Work instruction – Print nothing except the lines of the listing below from the line with "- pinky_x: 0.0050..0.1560" to the line with "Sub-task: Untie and", each exactly as written, both ends included.

Recorded information –
_ _ _ _

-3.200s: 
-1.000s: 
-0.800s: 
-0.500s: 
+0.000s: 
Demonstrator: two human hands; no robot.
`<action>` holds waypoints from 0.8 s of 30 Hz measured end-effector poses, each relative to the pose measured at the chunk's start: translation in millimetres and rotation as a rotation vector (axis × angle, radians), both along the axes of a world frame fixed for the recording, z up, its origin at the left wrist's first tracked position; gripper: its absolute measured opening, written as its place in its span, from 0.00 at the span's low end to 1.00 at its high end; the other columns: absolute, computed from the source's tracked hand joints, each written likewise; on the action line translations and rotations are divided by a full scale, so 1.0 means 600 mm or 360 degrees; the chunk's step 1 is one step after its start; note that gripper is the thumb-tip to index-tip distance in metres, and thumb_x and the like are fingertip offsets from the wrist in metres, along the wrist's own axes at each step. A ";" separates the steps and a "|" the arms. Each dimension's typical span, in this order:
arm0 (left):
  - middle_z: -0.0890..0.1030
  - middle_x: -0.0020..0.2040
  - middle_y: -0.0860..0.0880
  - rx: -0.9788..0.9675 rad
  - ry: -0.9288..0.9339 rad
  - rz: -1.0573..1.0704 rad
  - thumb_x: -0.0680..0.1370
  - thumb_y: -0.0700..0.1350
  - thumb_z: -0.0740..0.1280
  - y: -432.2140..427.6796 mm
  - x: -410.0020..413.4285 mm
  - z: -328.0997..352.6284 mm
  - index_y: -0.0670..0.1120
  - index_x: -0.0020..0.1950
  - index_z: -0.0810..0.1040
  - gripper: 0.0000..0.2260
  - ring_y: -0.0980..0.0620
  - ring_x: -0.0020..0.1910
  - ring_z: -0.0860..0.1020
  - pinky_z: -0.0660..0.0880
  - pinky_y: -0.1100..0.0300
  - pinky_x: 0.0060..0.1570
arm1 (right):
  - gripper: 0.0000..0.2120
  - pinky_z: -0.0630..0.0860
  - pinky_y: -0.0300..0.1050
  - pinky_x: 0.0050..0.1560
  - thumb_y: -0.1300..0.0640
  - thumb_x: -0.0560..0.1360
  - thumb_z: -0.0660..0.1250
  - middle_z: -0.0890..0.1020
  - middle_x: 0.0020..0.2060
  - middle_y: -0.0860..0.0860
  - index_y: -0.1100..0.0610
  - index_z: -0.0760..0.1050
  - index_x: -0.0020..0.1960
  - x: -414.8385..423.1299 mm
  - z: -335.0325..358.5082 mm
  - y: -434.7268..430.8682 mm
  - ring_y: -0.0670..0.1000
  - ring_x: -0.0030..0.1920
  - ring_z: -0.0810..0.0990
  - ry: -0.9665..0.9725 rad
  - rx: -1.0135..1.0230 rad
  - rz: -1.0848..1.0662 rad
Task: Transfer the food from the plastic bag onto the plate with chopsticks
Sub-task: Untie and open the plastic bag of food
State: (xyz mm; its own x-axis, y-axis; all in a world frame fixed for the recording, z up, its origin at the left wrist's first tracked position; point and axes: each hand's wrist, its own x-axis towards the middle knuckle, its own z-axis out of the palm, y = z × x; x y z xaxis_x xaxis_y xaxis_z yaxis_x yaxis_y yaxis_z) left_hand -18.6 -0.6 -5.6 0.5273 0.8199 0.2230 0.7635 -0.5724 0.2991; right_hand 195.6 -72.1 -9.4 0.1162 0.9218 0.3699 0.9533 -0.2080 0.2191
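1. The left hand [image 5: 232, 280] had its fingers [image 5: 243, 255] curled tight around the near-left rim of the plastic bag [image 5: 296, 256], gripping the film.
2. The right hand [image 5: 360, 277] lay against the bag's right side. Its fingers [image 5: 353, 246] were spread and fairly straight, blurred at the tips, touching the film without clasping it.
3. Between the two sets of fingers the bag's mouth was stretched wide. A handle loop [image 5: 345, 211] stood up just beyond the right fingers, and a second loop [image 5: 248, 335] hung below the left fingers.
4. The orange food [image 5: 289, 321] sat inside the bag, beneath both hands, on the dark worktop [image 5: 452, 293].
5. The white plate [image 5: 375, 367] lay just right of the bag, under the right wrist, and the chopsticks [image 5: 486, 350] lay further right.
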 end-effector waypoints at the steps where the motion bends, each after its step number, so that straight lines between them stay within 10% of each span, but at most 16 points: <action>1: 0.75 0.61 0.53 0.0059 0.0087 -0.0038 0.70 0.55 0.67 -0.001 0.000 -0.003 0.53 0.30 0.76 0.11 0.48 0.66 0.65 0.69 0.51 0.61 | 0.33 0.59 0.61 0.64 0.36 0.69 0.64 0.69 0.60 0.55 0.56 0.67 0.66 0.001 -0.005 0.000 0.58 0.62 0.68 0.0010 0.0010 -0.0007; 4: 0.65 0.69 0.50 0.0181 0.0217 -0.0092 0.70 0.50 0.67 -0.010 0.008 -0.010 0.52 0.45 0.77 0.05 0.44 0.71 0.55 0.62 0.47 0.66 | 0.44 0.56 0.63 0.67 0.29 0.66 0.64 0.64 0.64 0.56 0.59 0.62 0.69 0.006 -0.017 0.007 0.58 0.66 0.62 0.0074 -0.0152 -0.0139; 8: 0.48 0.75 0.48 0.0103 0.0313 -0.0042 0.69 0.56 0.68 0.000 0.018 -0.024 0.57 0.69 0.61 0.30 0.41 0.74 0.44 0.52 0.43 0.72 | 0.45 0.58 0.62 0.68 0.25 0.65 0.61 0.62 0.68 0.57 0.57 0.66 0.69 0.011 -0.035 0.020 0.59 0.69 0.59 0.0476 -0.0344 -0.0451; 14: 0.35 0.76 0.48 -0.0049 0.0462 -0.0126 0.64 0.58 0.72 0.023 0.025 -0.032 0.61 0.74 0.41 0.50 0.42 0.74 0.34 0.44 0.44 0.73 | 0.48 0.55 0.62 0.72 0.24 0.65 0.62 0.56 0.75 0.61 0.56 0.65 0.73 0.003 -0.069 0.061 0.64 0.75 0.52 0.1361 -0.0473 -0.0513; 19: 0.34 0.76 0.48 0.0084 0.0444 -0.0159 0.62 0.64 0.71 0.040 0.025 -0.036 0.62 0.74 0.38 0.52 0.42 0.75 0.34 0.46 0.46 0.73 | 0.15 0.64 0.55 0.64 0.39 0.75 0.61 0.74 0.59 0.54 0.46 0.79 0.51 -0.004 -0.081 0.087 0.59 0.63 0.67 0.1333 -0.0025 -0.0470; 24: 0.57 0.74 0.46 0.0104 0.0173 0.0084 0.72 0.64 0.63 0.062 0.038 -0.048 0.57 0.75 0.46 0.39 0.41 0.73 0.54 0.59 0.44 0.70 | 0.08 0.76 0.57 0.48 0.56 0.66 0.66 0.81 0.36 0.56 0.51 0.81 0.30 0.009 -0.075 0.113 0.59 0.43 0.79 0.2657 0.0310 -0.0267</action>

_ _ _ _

Task solution –
  - pinky_x: 0.0050..0.1560
  - thumb_y: -0.1300..0.0640
  - thumb_x: -0.0560..0.1360
  - thumb_z: -0.0660..0.1250
  - middle_z: -0.0890..0.1020
  - middle_x: 0.0020..0.2060
  - middle_y: -0.0860..0.0860
  - index_y: -0.1100..0.0610
  - index_z: -0.0760..0.1050
  - index_x: -0.0020..0.1960
  - x: -414.8385..423.1299 mm
  - z: -335.0325..358.5082 mm
  - y: -434.7268..430.8682 mm
  - ring_y: -0.0670..0.1000
  - ring_x: -0.0030..0.1920
  - ring_z: -0.0810..0.0990
  - ry: -0.9665..0.9725 rad
  - rx: -1.0135..1.0230 rad
  - rz: -1.0848..1.0662 rad
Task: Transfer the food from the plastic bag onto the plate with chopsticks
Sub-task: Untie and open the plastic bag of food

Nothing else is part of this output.